Geoff Smith | From the Baseline: Adversity didn't keep Cormier from winning another wrestling championship
PITTSFIELD — All of the individual champions from Saturday's Western Massachusetts Division III wrestling championships have a story to tell, but watching each wrestler celebrate their win at Taconic High School, the reaction from Monument Mountain's Sam Cormier felt a little different.
Talking with him afterward, it was apparent why.
Cormier, now a three-time Western Mass. champion, spent most of this winter acting as a de facto assistant coach for his team. That's because he broke his leg during a match in December. During his stint on the sideline, Cormier had to sit and watch as his teammates all got their moments in the tournament spotlight.
Saturday, he got to join them also.
"Looking over at the end, I saw my buddy Caden [O'Rourke], my little brother [Ely Cormier], my buddy Logan [Mead], everybody go through finals matches [during the season], and I was sitting on the sidelines and cheering them on no matter what," Sam said. "So to get my hand raised, put up that three, and look over and see all of them sitting there supporting me like I did them — that really felt awesome."
Wrestlers are without a doubt some of the toughest athletes in high school sports. The physical toll of one single match is great, let alone an all-day tournament. Couple that with the fact that Sam had a little over a week of training after getting the all-clear from his doctor, and Saturday was far from a guarantee.
But Sam, who earned the top seed at 145 pounds despite his layoff, proved why he was, and is a sectional champion. In the second round of the championship match Saturday against Hampden Charter's Shaunari Buckhannon, Cormier turned a 4-1 advantage into a 12-4 one, then scored one more takedown in the third round to finish off his 14-4 win. There must have been some rust, but Sam's skill belied any pain he might have been feeling in his leg.
"I mean, third time, it gets sweeter and sweeter every year," Sam said of winning Western Mass.
Another interesting subplot Saturday was seeing a pair of brothers step out for the championship round callouts. Sam and Ely Cormier were one set, while Mount Everett's Zack and Nick Lupiani also came out together for the title bouts. Talk about a cool and unique feeling for brothers to get.
What's even more interesting, is that Zack has done it before, while Sam almost got to share a moment with his older brother, also.
"I did it last year with my older brother [Anthony]," Zack said, "except we both ended up losing. This year, we both came out on top and it was nice."
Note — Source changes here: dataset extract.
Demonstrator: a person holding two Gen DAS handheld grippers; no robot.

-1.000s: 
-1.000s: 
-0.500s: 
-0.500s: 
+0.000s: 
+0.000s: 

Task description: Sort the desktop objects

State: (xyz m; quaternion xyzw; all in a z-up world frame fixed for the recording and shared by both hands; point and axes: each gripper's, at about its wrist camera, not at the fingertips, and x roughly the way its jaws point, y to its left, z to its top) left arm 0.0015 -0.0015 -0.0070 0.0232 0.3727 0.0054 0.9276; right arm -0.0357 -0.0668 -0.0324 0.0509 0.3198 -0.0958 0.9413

"It was the first tournament that I could walk out on the crossmats," Nick added, "it felt pretty good."
Sam Cormier, meanwhile, came in third in 2017, when his brother, Nate, took first.
"Just having that feeling of what it would have felt like for [Nate] to see me walk out," Sam said, "knowing that's my older brother, and just for me, I work with [Ely] all the time, we spend time at home, we spend time everywhere, watching matches, going over stuff.
"Just to know I helped him get to where he is, that was a special moment for me."
One aspect of a wrestling tournament that gets overlooked is how schools get mats to their gyms. It's taken for granted, because, well, mats are needed for a wrestling surface.
But Saturday, there weren't three green Taconic mats inside the gym. Instead, the wrestling teams from Mount Greylock and Monument Mountain brought their mats in.
"Luckily we know the coaches, so it's just a phone call and we'll plan it," Taconic coach Jeremy Tetreault told me. "Usually we'll get them together. [Pittsfield Schools Athletic Director] Jim [Abel] will shut the gym down the night before we do something like this, so we are setting up and we practice anyway. It's kind of hard, but once we get the date set and everybody together, then it just happens."
For the record, at least two of the mats were made by the company Resilite, which calls itself "the mat company." I Googled the cost of a mat just to see what it would come out to. A custom mat — which I assume most schools would want — required a quote, but the site did have overstock generic mats up for sale — to the tune of a cool $10,300.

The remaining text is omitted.